#### [Directions for this task]
The expected output is every entry, copied exactly.

>>>>>

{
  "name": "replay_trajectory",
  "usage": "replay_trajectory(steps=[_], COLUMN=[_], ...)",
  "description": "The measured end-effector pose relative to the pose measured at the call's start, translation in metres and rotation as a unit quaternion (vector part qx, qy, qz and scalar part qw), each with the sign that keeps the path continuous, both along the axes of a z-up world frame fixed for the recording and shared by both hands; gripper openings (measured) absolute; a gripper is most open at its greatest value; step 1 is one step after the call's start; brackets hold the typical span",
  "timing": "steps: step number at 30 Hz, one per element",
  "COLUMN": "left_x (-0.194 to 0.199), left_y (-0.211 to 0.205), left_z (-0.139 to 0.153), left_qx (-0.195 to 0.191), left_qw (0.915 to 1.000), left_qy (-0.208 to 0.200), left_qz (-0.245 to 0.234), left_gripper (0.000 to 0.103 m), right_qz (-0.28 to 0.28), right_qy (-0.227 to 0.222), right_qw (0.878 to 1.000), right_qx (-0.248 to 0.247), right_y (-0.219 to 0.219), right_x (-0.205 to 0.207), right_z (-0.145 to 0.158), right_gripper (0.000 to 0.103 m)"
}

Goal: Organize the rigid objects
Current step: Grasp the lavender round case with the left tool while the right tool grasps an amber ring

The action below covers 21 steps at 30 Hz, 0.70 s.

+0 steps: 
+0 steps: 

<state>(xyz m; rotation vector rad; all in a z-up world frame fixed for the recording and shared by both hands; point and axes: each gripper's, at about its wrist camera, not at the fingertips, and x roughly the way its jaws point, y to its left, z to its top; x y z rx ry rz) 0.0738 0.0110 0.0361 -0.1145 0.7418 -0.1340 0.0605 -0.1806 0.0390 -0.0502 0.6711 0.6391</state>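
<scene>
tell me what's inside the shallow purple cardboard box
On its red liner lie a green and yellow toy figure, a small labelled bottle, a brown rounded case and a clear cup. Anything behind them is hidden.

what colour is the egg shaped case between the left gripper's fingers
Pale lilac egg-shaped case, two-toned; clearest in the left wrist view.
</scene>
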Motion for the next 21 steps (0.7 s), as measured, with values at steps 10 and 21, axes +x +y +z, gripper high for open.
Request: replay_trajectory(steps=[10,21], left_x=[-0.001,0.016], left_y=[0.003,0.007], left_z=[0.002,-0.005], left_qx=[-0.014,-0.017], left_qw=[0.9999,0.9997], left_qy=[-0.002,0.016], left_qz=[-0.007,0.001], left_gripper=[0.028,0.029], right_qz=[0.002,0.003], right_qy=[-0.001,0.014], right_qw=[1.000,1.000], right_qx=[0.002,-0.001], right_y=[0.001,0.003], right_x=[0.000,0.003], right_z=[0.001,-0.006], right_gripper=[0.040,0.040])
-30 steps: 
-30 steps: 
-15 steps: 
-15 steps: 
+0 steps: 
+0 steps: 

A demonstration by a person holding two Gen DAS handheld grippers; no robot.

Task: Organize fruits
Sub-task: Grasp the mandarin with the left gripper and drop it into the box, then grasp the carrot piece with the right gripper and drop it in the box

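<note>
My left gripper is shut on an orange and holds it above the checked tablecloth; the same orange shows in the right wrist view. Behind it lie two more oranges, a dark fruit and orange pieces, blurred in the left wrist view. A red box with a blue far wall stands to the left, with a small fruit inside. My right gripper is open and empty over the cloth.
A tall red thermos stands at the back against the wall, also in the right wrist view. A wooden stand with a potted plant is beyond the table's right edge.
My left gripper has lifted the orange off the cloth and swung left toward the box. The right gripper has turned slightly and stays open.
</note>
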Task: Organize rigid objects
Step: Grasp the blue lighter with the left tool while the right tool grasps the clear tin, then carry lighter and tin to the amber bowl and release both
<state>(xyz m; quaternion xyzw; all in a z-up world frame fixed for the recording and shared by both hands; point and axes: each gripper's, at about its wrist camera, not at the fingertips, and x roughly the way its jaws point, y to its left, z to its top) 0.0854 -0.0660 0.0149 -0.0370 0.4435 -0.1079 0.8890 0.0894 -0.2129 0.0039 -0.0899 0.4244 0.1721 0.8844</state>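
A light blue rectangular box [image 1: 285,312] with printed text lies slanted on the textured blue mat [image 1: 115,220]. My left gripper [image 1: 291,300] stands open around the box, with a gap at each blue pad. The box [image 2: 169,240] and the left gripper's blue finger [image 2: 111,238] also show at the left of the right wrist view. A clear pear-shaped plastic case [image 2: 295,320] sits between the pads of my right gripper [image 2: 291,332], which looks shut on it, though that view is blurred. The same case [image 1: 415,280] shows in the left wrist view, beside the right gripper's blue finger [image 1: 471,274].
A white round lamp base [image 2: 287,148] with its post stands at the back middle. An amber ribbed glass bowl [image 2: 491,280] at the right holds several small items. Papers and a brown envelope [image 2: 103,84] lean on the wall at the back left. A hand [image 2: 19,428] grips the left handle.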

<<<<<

#### [Response to this exercise]
{
  "name": "replay_trajectory",
  "usage": "replay_trajectory(steps=[_], COLUMN=[_], ...)",
  "description": "The measured end-effector pose relative to the pose measured at the call's start, translation in metres and rotation as a unit quaternion (vector part qx, qy, qz and scalar part qw), each with the sign that keeps the path continuous, both along the axes of a z-up world frame fixed for the recording and shared by both hands; gripper openings (measured) absolute; a gripper is most open at its greatest value; step 1 is one step after the call's start; brackets hold the typical span",
  "timing": "steps: step number at 30 Hz, one per element",
  "COLUMN": "left_x (-0.194 to 0.199), left_y (-0.211 to 0.205), left_z (-0.139 to 0.153), left_qx (-0.195 to 0.191), left_qw (0.915 to 1.000), left_qy (-0.208 to 0.200), left_qz (-0.245 to 0.234), left_gripper (0.000 to 0.103 m), right_qz (-0.28 to 0.28), right_qy (-0.227 to 0.222), right_qw (0.878 to 1.000), right_qx (-0.248 to 0.247), right_y (-0.219 to 0.219), right_x (-0.205 to 0.207), right_z (-0.145 to 0.158), right_gripper (0.000 to 0.103 m)"
}

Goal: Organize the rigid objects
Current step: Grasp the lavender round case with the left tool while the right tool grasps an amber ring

The action below covers 21 steps at 30 Hz, 0.70 s.

+0 steps: 
+0 steps: 

<state>(xyz m; rotation vector rad; all in a z-up world frame fixed for the recording and shared by both hands; point and axes: each gripper's, at about its wrist camera, not at the fingertips, and x roughly the way its jaws point, y to its left, z to its top; x y z rx ry rz) 0.0738 0.0110 0.0361 -0.1145 0.7418 -0.1340 0.0605 -0.1806 0.0390 -0.0502 0.6711 0.6391</state>
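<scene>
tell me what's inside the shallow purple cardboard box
On its red liner lie a green and yellow toy figure, a small labelled bottle, a brown rounded case and a clear cup. Anything behind them is hidden.

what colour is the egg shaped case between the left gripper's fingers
Pale lilac egg-shaped case, two-toned; clearest in the left wrist view.
</scene>
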Motion for the next 21 steps (0.7 s), as measured, with values at steps 10 and 21, axes +x +y +z, gripper high for open.
Request: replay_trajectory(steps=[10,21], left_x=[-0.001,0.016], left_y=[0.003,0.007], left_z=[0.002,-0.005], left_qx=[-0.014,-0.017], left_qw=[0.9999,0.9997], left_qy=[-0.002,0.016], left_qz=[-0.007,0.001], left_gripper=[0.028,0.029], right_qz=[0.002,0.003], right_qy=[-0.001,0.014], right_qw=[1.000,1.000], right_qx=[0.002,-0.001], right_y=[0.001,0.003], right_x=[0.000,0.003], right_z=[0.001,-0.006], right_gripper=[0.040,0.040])
-30 steps: 
-30 steps: 
-15 steps: 
-15 steps: 
+0 steps: 
+0 steps: 

A demonstration by a person holding two Gen DAS handheld grippers; no robot.

Task: Organize fruits
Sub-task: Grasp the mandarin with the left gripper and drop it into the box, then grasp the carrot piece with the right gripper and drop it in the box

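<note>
My left gripper is shut on an orange and holds it above the checked tablecloth; the same orange shows in the right wrist view. Behind it lie two more oranges, a dark fruit and orange pieces, blurred in the left wrist view. A red box with a blue far wall stands to the left, with a small fruit inside. My right gripper is open and empty over the cloth.
A tall red thermos stands at the back against the wall, also in the right wrist view. A wooden stand with a potted plant is beyond the table's right edge.
My left gripper has lifted the orange off the cloth and swung left toward the box. The right gripper has turned slightly and stays open.
</note>
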Task: Organize rigid objects
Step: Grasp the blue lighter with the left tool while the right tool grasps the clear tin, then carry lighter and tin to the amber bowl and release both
<state>(xyz m; quaternion xyzw; all in a z-up world frame fixed for the recording and shared by both hands; point and axes: each gripper's, at about its wrist camera, not at the fingertips, and x roughly the way its jaws point, y to its left, z to its top) 0.0854 -0.0660 0.0149 -0.0370 0.4435 -0.1079 0.8890 0.0894 -0.2129 0.0039 -0.0899 0.4244 0.1721 0.8844</state>
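A light blue rectangular box [image 1: 285,312] with printed text lies slanted on the textured blue mat [image 1: 115,220]. My left gripper [image 1: 291,300] stands open around the box, with a gap at each blue pad. The box [image 2: 169,240] and the left gripper's blue finger [image 2: 111,238] also show at the left of the right wrist view. A clear pear-shaped plastic case [image 2: 295,320] sits between the pads of my right gripper [image 2: 291,332], which looks shut on it, though that view is blurred. The same case [image 1: 415,280] shows in the left wrist view, beside the right gripper's blue finger [image 1: 471,274].
A white round lamp base [image 2: 287,148] with its post stands at the back middle. An amber ribbed glass bowl [image 2: 491,280] at the right holds several small items. Papers and a brown envelope [image 2: 103,84] lean on the wall at the back left. A hand [image 2: 19,428] grips the left handle.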

No more output is required for the exercise.